Data records

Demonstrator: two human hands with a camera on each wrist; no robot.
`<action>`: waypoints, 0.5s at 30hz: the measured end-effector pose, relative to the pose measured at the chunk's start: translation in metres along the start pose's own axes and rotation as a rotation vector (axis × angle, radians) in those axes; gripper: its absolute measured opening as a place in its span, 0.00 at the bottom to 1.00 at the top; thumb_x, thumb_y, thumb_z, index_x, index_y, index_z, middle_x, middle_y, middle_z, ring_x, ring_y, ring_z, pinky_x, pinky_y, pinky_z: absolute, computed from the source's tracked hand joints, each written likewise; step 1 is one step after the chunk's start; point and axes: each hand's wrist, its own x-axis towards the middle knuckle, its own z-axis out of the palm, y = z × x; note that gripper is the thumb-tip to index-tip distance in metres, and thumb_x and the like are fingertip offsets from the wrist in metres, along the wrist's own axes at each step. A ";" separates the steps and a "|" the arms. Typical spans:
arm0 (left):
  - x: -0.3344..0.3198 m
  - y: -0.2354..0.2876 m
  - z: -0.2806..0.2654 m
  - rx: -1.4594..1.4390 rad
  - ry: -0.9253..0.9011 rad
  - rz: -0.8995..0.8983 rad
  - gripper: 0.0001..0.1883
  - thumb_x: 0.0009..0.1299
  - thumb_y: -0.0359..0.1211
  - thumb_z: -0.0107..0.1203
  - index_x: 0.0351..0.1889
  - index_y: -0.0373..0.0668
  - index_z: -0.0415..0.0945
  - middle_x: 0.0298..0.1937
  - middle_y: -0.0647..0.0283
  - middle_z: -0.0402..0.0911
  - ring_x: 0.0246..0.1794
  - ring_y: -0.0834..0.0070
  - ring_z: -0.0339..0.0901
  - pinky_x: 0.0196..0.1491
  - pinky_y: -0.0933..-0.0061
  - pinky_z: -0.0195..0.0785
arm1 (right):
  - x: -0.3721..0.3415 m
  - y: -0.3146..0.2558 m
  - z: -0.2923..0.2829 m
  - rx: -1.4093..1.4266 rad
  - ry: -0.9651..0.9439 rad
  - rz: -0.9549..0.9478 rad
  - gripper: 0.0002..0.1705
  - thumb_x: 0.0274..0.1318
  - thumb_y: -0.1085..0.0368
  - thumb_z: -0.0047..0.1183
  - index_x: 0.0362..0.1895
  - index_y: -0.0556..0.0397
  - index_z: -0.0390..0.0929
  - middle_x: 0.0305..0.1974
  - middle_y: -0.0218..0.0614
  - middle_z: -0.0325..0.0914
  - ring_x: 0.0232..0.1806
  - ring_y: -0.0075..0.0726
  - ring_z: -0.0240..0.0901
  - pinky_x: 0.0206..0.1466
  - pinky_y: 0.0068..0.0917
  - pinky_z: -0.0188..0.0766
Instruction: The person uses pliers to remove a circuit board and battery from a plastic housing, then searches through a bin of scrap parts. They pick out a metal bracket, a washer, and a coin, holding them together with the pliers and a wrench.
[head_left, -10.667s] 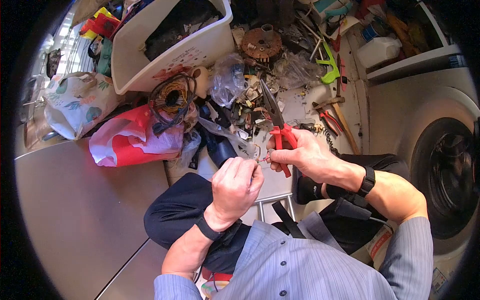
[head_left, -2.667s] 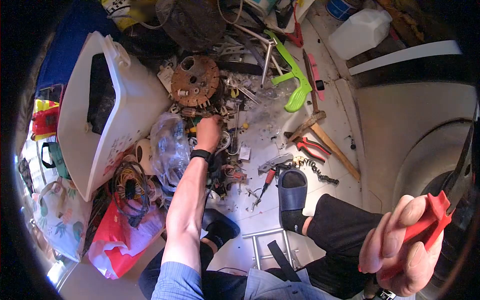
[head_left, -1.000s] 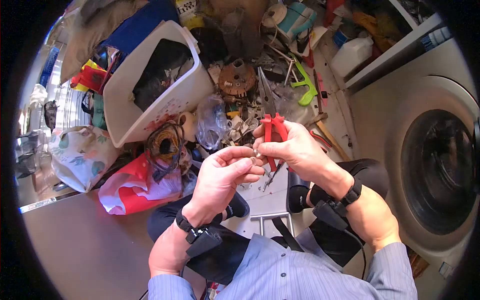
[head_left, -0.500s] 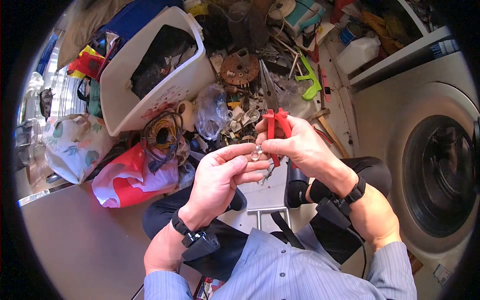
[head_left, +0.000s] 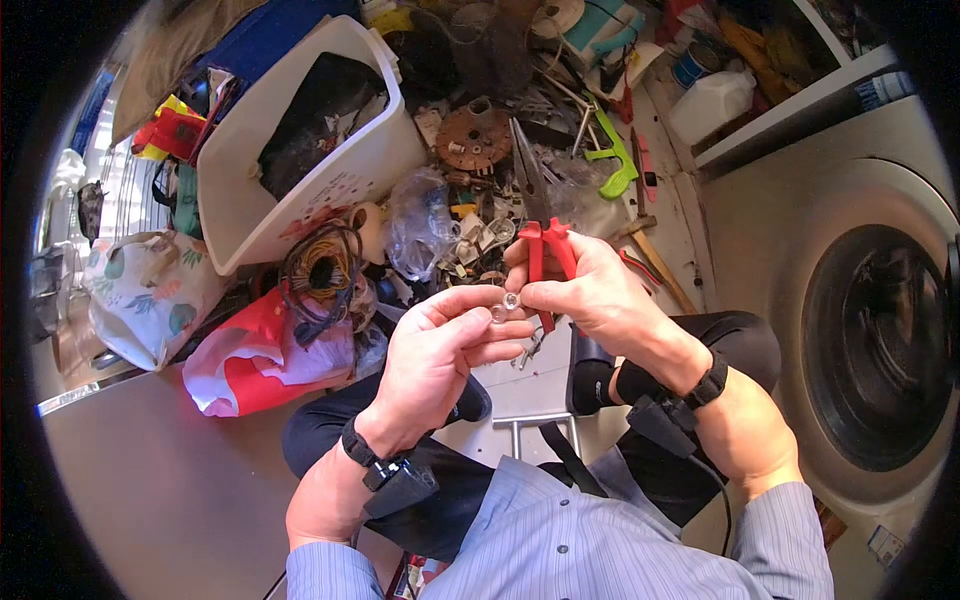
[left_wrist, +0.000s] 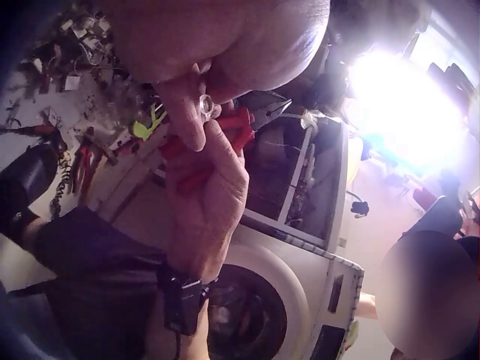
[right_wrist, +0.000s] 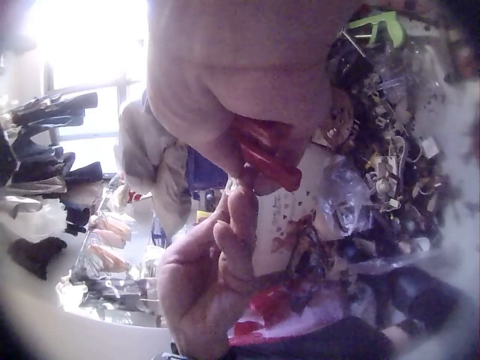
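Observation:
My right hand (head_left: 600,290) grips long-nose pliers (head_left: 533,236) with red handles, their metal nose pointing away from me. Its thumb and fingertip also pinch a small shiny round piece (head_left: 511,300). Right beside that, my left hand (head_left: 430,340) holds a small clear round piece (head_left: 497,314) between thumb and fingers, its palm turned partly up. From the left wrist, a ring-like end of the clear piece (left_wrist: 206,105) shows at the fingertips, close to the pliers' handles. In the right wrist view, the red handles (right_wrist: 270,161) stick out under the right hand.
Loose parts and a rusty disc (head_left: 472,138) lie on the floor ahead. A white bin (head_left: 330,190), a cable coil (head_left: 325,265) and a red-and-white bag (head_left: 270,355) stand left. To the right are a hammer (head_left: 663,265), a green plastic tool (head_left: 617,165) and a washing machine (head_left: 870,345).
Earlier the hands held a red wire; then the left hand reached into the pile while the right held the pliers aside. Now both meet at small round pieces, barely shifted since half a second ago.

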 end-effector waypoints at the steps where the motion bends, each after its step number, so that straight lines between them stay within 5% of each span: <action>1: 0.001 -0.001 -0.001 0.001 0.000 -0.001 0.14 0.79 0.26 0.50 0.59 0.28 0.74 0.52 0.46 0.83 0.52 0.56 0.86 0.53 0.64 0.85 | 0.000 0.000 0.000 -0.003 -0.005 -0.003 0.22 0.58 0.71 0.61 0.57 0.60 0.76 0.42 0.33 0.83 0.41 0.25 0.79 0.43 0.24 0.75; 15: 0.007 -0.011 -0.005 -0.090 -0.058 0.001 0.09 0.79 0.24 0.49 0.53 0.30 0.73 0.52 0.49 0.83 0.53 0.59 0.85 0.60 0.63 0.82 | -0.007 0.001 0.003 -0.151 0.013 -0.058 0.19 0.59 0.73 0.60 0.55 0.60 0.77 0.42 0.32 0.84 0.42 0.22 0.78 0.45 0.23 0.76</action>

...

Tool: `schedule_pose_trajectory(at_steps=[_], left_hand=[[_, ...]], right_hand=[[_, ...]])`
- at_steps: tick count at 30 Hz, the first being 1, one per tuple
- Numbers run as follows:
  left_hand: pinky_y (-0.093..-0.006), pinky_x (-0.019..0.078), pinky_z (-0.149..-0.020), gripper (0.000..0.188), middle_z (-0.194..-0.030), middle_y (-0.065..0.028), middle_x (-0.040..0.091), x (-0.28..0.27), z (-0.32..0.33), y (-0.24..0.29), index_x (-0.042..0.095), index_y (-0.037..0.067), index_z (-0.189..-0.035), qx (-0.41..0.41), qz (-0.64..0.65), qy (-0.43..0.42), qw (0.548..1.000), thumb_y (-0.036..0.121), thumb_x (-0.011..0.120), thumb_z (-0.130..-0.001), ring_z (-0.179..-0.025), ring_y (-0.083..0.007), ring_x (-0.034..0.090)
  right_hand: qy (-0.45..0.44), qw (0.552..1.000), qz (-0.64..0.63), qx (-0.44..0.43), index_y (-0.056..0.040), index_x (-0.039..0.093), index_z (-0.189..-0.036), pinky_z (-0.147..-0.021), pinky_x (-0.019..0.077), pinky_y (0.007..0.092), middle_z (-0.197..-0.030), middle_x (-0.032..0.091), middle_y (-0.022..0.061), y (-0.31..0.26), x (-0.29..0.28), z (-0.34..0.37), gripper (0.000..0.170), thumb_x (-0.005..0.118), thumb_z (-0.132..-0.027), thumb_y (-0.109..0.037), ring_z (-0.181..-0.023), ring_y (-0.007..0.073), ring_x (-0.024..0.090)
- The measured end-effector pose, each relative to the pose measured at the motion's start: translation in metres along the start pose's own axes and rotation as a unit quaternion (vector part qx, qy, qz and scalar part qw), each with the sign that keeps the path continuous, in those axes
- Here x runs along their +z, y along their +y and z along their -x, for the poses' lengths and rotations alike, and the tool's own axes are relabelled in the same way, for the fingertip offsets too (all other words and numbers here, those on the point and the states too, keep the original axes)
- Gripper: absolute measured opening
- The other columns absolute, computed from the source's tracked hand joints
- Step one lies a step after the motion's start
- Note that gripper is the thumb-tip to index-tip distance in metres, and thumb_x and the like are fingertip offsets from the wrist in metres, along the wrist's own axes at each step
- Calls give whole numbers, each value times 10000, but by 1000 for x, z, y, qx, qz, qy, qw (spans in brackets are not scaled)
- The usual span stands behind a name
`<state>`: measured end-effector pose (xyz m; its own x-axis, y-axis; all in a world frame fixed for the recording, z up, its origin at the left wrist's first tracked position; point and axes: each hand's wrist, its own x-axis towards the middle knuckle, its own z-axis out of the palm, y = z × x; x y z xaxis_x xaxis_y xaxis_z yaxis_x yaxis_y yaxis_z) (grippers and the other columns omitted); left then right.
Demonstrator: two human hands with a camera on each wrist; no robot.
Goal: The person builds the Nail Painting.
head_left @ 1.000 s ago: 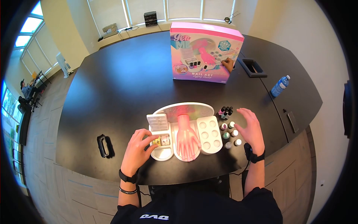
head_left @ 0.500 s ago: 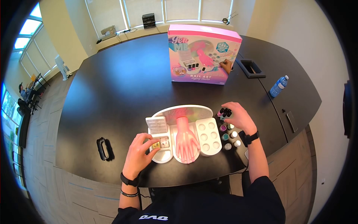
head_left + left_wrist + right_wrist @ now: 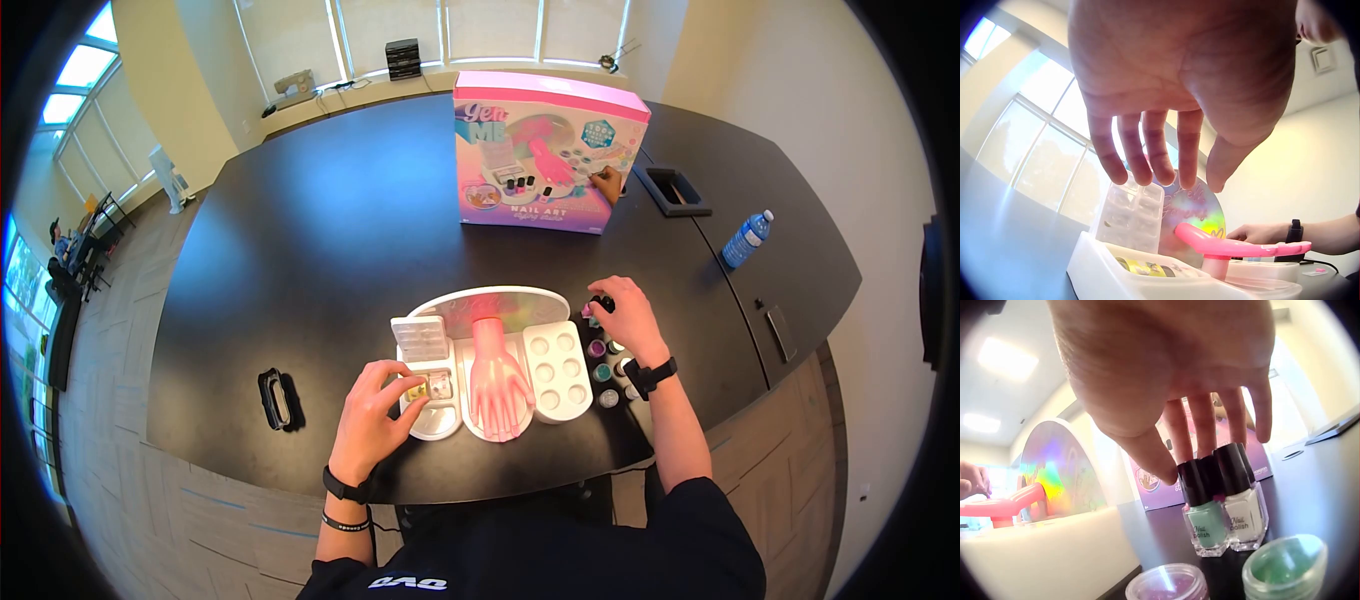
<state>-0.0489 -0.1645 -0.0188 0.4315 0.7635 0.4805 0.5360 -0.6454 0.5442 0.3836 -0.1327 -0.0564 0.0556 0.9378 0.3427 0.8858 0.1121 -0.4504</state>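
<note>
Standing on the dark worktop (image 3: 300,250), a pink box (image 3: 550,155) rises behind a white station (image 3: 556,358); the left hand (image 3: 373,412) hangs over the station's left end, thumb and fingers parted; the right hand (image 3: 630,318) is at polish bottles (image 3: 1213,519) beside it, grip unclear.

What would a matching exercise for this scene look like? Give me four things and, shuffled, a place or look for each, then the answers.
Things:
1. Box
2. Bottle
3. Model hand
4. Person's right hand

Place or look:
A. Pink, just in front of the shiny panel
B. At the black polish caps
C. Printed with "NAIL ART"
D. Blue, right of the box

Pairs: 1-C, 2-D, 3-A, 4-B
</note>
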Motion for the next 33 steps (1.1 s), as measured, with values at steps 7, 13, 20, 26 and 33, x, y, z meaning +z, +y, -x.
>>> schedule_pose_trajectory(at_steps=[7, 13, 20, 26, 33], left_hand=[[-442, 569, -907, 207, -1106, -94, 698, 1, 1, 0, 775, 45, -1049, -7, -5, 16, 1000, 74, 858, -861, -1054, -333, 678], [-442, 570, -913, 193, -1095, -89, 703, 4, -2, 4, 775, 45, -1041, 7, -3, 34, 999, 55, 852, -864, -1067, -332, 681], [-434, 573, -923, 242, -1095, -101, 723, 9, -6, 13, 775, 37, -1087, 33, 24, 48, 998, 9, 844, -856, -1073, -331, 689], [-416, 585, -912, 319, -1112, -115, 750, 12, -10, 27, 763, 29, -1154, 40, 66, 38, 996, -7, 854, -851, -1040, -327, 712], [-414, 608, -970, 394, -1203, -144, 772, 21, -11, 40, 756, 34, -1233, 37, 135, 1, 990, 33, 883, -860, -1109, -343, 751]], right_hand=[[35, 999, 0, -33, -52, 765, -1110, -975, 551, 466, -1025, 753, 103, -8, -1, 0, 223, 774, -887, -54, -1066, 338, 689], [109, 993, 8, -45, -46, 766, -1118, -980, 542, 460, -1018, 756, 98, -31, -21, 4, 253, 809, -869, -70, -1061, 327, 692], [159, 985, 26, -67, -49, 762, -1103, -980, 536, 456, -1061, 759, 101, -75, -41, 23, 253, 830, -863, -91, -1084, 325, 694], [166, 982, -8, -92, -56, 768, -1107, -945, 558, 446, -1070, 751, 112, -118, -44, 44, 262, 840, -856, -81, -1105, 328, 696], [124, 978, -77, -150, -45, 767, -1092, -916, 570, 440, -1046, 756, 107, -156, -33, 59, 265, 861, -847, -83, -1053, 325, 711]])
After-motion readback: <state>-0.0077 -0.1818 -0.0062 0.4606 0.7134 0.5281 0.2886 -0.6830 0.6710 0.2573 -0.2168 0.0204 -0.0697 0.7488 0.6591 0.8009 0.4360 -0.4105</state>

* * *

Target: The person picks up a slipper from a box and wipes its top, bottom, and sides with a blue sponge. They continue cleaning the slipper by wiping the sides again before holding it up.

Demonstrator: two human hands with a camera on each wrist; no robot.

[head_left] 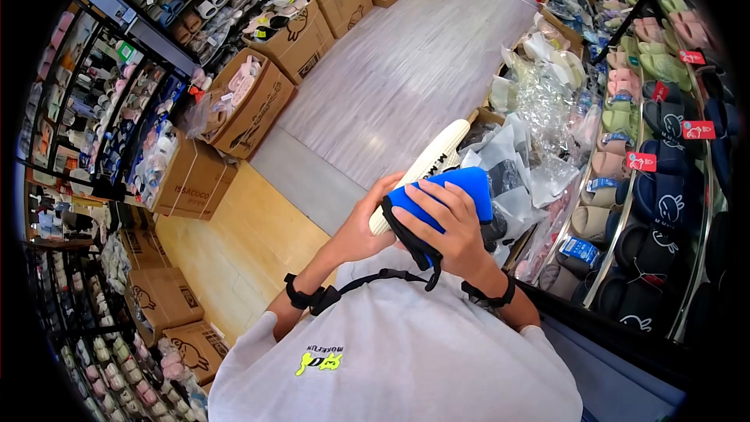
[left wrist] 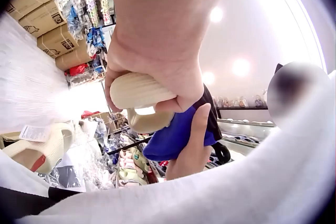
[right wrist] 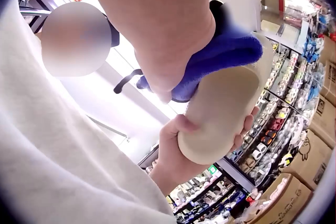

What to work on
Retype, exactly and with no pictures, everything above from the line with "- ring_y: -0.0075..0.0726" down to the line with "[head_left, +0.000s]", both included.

Exercise output
  - ring_y: -0.0075..0.0726
  - ring_z: -0.0240..0.0901
  - pinky_x: 0.0206..0.1466
  - pinky_y: 0.0068..0.0917
  - pinky_z: -0.0188..0.0766
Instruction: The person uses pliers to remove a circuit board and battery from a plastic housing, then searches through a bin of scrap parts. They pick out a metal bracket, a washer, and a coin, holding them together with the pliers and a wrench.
[head_left, -10.667s] 
[head_left, -2.667s] 
[head_left, -1.000s] 
[head_left, -0.500s] 
[head_left, +0.000s] 

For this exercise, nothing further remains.